* Work instruction *
From the records below, set down exactly the lines starting with the line that contains "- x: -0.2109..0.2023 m" and going on through the line that contains "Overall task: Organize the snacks". Nothing else is wanted.

* Data *
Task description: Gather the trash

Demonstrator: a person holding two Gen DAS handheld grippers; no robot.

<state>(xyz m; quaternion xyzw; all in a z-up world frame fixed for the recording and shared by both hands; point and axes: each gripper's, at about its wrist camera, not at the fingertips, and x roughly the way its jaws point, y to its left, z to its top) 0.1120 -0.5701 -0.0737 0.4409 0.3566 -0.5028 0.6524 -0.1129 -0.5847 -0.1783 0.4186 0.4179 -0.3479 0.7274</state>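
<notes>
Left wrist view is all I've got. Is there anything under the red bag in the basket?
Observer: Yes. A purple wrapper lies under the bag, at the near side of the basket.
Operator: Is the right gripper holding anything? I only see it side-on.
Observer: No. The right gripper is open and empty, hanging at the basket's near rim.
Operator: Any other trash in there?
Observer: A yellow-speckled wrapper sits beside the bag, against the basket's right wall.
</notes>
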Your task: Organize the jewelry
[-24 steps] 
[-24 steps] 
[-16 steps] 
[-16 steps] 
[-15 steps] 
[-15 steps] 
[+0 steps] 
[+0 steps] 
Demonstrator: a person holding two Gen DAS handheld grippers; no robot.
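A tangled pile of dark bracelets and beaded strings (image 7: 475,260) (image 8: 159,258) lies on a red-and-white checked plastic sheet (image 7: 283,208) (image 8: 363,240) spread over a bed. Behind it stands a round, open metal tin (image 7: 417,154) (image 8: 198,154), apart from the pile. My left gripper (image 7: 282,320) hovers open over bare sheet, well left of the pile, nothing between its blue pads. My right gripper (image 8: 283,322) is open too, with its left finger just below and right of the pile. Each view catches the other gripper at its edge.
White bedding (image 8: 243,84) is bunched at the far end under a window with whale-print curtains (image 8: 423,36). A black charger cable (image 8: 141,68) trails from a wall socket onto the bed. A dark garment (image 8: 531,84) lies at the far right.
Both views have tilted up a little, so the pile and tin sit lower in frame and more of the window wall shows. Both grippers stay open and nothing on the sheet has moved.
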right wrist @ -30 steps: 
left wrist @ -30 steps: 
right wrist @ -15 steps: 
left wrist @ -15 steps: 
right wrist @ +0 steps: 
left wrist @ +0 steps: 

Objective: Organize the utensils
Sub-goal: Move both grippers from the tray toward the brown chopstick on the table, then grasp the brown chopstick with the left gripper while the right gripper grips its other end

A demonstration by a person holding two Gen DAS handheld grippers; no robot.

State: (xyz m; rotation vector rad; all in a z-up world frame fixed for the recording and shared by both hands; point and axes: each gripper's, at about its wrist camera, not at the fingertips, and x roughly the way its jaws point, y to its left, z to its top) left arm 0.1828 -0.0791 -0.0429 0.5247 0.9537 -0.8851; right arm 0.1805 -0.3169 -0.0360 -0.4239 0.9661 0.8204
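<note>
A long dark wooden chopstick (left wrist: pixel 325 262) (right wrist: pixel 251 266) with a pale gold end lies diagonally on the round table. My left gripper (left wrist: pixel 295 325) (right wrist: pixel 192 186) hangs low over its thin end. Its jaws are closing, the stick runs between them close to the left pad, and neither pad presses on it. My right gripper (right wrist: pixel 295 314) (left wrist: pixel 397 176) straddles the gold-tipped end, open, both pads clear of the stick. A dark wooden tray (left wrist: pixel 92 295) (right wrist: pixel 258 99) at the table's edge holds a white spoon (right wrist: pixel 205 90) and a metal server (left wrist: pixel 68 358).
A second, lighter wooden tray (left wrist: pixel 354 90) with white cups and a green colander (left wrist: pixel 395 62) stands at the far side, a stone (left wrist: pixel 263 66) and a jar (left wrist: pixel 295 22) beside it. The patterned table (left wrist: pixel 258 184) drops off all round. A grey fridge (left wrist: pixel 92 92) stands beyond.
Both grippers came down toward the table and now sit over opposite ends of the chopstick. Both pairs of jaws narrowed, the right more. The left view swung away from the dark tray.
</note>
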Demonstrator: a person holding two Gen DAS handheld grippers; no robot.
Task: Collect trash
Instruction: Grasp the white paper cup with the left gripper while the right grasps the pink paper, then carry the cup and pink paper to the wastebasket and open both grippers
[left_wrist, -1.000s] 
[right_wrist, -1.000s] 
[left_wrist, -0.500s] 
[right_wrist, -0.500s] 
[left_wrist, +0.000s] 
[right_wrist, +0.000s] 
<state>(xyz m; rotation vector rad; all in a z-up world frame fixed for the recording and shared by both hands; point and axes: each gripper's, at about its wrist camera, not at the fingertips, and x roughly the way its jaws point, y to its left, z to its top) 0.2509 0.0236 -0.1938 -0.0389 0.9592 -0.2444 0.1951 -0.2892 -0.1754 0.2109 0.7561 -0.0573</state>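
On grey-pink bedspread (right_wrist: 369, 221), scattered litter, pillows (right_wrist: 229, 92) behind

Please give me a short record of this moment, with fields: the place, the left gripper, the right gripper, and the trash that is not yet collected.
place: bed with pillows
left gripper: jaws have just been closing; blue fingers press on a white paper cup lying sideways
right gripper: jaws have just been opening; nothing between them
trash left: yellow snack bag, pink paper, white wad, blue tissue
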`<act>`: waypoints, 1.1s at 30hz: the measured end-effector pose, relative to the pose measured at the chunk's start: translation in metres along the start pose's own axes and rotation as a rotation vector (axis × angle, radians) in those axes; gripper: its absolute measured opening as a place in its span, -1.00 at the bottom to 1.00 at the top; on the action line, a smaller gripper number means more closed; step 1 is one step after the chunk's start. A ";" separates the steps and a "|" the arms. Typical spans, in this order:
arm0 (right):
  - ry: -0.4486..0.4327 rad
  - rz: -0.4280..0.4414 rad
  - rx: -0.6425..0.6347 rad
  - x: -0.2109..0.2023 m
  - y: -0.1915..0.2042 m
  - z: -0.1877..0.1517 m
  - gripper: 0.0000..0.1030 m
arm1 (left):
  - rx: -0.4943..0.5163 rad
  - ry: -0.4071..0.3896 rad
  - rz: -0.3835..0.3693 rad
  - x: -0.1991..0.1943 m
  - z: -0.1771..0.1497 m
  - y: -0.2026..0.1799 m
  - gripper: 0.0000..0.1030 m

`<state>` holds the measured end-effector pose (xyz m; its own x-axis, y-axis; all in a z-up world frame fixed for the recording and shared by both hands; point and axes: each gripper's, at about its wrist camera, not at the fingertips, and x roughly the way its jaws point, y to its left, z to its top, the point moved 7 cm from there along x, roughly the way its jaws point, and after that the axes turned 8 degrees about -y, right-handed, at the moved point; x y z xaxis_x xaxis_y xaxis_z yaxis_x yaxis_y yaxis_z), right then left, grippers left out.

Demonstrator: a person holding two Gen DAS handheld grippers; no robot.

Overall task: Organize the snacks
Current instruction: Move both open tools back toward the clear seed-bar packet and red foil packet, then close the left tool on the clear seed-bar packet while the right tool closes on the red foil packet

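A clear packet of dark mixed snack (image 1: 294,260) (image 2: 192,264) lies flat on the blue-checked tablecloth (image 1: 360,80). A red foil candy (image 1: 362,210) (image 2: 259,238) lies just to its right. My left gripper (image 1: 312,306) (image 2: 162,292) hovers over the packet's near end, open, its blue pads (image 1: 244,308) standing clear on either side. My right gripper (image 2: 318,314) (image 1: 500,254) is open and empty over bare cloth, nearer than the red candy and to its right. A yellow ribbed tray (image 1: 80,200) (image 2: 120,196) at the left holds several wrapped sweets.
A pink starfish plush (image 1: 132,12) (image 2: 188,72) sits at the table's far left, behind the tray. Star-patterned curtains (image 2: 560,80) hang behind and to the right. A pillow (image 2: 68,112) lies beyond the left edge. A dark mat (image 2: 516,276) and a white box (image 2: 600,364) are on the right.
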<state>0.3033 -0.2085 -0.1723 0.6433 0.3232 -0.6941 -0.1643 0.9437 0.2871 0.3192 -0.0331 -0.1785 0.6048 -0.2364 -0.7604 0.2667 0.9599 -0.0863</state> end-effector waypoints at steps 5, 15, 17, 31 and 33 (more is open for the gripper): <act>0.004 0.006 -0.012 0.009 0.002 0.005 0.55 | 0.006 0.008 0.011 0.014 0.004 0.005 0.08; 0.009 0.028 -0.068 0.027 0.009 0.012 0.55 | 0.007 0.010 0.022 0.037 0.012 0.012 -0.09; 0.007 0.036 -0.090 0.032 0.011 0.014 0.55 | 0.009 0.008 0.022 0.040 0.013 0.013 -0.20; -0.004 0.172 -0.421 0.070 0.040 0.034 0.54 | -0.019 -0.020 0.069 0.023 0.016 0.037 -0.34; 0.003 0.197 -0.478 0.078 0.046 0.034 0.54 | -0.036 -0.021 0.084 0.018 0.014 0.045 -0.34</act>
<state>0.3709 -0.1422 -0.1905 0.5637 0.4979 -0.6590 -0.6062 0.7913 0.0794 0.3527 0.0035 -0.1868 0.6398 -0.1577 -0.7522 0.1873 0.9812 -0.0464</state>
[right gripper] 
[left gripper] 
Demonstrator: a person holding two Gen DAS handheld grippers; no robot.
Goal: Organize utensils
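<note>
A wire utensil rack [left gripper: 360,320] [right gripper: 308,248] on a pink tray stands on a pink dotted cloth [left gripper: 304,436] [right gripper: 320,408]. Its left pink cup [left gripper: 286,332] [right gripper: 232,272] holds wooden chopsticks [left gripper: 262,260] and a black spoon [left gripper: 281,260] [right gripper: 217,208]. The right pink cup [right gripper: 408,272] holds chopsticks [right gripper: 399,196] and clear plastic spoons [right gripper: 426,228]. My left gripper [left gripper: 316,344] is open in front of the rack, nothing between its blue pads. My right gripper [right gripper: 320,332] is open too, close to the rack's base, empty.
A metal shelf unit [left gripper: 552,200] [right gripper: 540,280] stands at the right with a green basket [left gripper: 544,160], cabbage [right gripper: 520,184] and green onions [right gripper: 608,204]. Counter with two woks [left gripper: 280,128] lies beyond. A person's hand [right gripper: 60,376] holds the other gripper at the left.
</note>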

* Response *
  - x: -0.2109..0.2023 m
  - y: -0.1915..0.2042 m
  - z: -0.1877..0.1517 m
  - gripper: 0.0000..0.1030 m
arm1 (left):
  - rx: -0.4943..0.5163 rad
  - ry: -0.4071..0.3896 rad
  - rz: -0.3835..0.3693 rad
  - x: -0.1991..0.1943 m
  - z: -0.1771..0.1497 m
  - y: -0.2026..0.1799 m
  - gripper: 0.0000..0.1030 m

`<state>` holds the measured end-effector pose (xyz m; its own x-axis, y-axis; all in a z-up world frame fixed for the recording and shared by both hands; point and axes: each gripper's, at about its wrist camera, not at the fingertips, and x roughly the way its jaws point, y to its left, z to its top, the point moved 7 cm from there along x, roughly the way its jaws point, and after that the axes turned 8 degrees about -y, right-handed, at the moved point; x y z xaxis_x xaxis_y xaxis_z yaxis_x yaxis_y yaxis_z), right then left, grippers left out.

Demonstrator: a person holding two Gen DAS handheld grippers; no robot.

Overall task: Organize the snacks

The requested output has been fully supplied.